## TO DO
In the data that follows, find the line with "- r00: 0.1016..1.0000"; transcribe it, every later line up to the one with "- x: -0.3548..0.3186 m", and that line as well, exactly and with no others.

=-=-=-=-=

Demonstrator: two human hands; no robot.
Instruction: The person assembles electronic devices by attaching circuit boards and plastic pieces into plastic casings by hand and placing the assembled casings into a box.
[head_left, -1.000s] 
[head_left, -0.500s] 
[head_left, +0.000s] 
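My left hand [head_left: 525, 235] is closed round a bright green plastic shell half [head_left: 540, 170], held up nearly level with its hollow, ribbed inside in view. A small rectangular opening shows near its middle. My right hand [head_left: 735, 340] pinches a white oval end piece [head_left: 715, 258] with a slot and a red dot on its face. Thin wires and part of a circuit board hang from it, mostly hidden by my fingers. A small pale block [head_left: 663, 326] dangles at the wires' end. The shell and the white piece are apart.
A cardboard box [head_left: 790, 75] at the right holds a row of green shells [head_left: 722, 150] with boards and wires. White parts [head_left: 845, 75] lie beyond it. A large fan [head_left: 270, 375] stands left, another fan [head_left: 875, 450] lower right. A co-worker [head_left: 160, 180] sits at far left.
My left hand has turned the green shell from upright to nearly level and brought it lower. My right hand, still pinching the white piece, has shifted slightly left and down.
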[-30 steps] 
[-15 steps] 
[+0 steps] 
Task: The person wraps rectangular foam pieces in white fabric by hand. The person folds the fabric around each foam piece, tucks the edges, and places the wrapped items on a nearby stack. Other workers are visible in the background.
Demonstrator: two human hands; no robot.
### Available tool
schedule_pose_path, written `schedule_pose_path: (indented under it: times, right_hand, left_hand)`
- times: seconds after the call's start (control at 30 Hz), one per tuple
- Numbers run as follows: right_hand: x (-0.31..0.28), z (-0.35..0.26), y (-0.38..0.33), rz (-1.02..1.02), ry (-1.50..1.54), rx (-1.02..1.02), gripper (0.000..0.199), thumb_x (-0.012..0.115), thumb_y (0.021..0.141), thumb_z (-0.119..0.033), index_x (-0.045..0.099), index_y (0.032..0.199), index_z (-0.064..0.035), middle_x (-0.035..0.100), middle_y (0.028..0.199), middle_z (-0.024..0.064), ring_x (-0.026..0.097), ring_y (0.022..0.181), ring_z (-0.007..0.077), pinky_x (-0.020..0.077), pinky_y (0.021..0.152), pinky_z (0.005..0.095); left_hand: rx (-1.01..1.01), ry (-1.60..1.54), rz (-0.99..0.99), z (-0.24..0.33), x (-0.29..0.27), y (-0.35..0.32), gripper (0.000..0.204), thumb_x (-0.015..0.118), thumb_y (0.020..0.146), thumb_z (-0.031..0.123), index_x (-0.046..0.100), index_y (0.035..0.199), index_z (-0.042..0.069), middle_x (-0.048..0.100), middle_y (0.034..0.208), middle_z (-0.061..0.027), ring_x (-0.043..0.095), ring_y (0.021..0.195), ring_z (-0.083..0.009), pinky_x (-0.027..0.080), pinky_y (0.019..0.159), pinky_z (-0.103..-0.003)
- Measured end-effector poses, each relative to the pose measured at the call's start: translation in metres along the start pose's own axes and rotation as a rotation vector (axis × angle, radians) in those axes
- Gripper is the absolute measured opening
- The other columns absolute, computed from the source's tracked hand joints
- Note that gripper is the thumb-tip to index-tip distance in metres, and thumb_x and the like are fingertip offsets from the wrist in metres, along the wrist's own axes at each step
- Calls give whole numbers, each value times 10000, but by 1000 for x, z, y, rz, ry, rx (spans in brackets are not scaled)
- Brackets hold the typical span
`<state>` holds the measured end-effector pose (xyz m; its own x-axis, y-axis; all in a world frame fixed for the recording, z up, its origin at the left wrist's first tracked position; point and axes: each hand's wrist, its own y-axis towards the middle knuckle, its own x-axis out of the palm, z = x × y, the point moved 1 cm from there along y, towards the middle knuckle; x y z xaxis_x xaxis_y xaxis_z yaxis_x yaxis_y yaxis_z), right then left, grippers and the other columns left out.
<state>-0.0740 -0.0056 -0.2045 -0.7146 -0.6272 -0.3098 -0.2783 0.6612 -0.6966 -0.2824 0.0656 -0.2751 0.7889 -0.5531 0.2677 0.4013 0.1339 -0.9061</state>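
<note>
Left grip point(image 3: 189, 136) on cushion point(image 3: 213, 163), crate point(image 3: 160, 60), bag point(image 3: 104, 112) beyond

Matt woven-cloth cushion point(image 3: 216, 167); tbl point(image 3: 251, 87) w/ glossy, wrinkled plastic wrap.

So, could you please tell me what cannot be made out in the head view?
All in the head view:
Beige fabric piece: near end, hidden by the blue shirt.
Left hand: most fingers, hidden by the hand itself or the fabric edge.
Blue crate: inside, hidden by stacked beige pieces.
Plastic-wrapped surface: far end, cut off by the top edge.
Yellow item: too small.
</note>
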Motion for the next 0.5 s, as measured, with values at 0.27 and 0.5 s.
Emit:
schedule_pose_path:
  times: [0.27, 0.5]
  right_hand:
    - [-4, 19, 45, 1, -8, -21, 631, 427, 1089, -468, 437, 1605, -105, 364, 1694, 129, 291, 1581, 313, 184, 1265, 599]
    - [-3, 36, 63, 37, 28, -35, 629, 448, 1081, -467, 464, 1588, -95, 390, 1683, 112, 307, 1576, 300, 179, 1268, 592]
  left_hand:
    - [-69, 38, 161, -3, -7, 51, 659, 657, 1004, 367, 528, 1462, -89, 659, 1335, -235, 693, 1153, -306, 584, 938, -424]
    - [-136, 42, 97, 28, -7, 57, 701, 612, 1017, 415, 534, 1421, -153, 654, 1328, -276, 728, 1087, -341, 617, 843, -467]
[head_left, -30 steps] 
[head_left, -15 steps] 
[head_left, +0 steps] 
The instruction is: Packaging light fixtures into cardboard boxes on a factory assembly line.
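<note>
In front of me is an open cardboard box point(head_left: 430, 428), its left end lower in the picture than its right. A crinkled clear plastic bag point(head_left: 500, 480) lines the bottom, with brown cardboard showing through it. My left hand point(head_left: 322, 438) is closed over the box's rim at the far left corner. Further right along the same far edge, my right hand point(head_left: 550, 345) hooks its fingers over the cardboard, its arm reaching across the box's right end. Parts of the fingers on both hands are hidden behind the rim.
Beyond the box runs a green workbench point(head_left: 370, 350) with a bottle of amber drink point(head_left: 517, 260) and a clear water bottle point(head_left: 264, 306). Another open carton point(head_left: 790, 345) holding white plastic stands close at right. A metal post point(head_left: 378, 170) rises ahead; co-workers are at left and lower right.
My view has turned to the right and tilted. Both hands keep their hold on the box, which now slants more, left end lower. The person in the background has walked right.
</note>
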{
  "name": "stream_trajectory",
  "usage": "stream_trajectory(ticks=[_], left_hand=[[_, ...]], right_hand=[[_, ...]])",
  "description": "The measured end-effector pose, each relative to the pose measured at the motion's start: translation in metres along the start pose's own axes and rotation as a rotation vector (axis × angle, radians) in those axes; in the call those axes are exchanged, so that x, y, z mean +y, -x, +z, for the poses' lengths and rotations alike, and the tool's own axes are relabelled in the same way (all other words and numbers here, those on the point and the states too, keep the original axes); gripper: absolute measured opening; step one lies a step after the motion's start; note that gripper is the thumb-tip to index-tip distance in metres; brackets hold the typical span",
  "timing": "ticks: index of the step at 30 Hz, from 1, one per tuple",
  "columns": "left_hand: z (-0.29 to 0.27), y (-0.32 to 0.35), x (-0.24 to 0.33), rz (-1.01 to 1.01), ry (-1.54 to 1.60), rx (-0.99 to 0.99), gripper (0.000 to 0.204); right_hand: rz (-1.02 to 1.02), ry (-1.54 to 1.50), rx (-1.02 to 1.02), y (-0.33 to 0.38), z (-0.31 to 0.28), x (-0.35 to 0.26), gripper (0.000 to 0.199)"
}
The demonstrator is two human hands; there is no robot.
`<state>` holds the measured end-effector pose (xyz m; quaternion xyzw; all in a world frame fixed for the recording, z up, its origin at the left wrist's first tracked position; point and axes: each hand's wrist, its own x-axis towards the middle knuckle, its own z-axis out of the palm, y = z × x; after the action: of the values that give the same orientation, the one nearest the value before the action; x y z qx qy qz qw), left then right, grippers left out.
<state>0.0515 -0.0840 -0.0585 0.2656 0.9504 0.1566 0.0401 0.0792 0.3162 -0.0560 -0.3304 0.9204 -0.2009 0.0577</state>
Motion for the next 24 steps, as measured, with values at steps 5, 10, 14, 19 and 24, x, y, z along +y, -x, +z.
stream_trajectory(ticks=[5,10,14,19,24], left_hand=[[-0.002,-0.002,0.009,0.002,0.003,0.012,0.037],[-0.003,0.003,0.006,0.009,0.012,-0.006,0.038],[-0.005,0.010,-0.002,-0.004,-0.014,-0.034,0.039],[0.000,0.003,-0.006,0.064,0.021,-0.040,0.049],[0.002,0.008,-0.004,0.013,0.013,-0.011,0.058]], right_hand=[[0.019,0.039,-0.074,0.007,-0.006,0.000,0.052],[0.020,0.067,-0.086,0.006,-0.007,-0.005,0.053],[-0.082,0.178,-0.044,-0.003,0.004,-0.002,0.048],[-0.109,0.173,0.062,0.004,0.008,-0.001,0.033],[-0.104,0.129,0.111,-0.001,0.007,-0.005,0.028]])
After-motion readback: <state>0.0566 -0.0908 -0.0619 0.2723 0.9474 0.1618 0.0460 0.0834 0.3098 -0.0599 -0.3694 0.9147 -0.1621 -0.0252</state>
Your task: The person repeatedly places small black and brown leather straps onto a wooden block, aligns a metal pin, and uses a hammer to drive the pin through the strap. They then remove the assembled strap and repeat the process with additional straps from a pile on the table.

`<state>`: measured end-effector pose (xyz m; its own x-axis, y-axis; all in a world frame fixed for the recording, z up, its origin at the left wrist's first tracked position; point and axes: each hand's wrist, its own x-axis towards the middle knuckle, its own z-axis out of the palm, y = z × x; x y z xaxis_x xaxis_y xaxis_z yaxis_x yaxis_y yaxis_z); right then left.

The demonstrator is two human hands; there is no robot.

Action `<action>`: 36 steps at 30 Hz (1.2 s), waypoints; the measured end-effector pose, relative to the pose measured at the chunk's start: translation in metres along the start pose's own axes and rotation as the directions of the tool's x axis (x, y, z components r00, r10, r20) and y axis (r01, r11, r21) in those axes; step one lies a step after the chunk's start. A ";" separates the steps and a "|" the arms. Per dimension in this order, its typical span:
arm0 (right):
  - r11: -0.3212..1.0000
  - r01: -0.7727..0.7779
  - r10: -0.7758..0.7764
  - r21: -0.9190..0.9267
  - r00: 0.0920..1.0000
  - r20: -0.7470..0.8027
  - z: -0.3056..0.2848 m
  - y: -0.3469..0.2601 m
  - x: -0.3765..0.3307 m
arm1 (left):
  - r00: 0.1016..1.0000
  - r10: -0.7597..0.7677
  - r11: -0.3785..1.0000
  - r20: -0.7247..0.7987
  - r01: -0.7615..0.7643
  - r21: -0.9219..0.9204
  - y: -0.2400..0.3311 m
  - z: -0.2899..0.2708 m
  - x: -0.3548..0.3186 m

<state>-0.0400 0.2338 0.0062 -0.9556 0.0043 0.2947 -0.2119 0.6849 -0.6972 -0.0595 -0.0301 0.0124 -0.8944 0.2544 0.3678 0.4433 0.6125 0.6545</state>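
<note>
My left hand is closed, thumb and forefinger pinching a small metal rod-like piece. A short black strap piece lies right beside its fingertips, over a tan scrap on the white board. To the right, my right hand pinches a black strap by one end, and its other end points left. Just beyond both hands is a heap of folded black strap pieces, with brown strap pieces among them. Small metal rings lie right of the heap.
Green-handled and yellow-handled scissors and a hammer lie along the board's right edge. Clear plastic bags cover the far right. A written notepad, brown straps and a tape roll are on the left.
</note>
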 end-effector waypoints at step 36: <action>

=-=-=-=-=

## RESULT FOR THIS EXERCISE
  - r00: 0.1016..1.0000
  - r10: -0.7597..0.7677
  - r11: -0.3785..1.0000
  - r20: -0.7247..0.7987
  - r01: -0.7615..0.7643
  - r21: -0.9219..0.9204
  - y: -0.2400..0.3311 m
  - z: -0.2899..0.2708 m
  - x: -0.3548..0.3186 m

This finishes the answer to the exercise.